Buyers are particularly interested in the anti-ship version of BrahMos, which has a range of 300 kilometers and an extremely high speed that makes it difficult to intercept, Siemon Wezeman, senior researcher in the Arms Transfers Programme at the Stockholm International Peace Research Institute, told CNBC.

It is “one of the largest and fastest available on the market just now,” he added. BrahMos Aerospace is a joint venture between India’s Defence Research and Development Organisation and Russia’s NPO Mashinostroyenia.

The only other missile similar to BrahMos is China’s YJ-12, Douglas Barrie, a senior fellow for military aerospace at the International Institute for Strategic Studies, told CNBC in an email.

BrahMos in Indo-Pacific

Philippines was the first buyer of BrahMos in 2022. In May this year, ⁠India’s defense secretary said the country had signed a deal to sell the missile to Vietnam, Reuters reported. India’s Ministry of Defence and BrahMos Aerospace did not respond to CNBC’s requests for comment.

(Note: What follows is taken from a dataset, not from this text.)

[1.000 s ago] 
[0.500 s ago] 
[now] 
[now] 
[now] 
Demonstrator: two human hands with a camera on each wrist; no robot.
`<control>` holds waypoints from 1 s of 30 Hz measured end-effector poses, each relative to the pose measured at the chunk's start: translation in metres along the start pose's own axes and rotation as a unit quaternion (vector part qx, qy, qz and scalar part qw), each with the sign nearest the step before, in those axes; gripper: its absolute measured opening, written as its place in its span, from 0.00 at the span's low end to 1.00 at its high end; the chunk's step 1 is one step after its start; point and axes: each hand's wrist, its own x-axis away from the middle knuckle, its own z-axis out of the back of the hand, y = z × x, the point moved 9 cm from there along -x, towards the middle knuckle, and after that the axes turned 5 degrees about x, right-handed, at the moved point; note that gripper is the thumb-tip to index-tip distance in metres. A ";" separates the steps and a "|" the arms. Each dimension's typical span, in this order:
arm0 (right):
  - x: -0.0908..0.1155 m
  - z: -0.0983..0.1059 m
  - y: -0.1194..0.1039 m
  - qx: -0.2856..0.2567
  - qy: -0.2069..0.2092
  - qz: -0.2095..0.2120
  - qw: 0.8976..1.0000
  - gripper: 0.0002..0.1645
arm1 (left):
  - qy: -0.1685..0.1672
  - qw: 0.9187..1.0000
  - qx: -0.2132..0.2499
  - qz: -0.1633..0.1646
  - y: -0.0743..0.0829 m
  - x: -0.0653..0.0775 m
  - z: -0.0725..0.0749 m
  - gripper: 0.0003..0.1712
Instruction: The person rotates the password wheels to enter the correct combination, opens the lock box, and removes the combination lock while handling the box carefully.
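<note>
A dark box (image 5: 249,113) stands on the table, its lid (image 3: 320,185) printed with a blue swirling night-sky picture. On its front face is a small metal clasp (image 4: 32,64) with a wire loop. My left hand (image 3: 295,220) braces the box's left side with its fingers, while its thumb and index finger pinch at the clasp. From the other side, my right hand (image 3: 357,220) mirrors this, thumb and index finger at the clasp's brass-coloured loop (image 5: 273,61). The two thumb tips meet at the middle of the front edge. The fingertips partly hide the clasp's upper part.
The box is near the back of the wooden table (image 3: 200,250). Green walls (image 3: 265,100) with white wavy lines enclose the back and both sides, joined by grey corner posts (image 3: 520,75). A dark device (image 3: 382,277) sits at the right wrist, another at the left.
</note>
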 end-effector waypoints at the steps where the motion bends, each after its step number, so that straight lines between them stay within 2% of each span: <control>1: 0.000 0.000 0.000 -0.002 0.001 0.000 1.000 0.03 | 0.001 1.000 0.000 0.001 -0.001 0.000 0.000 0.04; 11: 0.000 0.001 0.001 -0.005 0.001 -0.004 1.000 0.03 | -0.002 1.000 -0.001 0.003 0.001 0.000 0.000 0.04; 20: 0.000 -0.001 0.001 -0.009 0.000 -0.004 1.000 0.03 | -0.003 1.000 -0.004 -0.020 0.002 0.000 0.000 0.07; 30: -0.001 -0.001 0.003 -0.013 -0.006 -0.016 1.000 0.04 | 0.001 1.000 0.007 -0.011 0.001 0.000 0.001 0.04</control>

Both these deals are motivated by “the perception of China’s growing threat in the South China Sea,” Collin Koh, a senior fellow at the Institute of Defence and Strategic Studies, told CNBC.

While Indonesia does not see China as a primary security threat, it does have differences with Beijing over the “North Natuna Sea claim,” Koh added.

On Monday, the Chinese navy test-fired a ballistic missile into the Pacific, a move expected to push countries in the region to deepen defense ties with one another amid China’s growing military might.

That makes room for India to grow its defense exports in the region, experts said, as it is seen as a transactional provider, not aligned to any great power centers, and is not viewed as a security threat in the region.

The strengthening of defense partnerships among countries in the Indo-Pacific is part of the efforts to deal with the “China threat,” Farwa Aamer, director of South Asia initiatives at Asia Society Policy Institute, told CNBC.

She added that these countries also want to form defense ties that are “less reliant” on the U.S., all of which makes India a viable defense partner and the “BrahMos missile system lucrative.”

But while the BrahMos deals are helping India gather regional partners against China, experts said it hardly moves the needle for New Delhi’s ambition of becoming a significant defense exporter.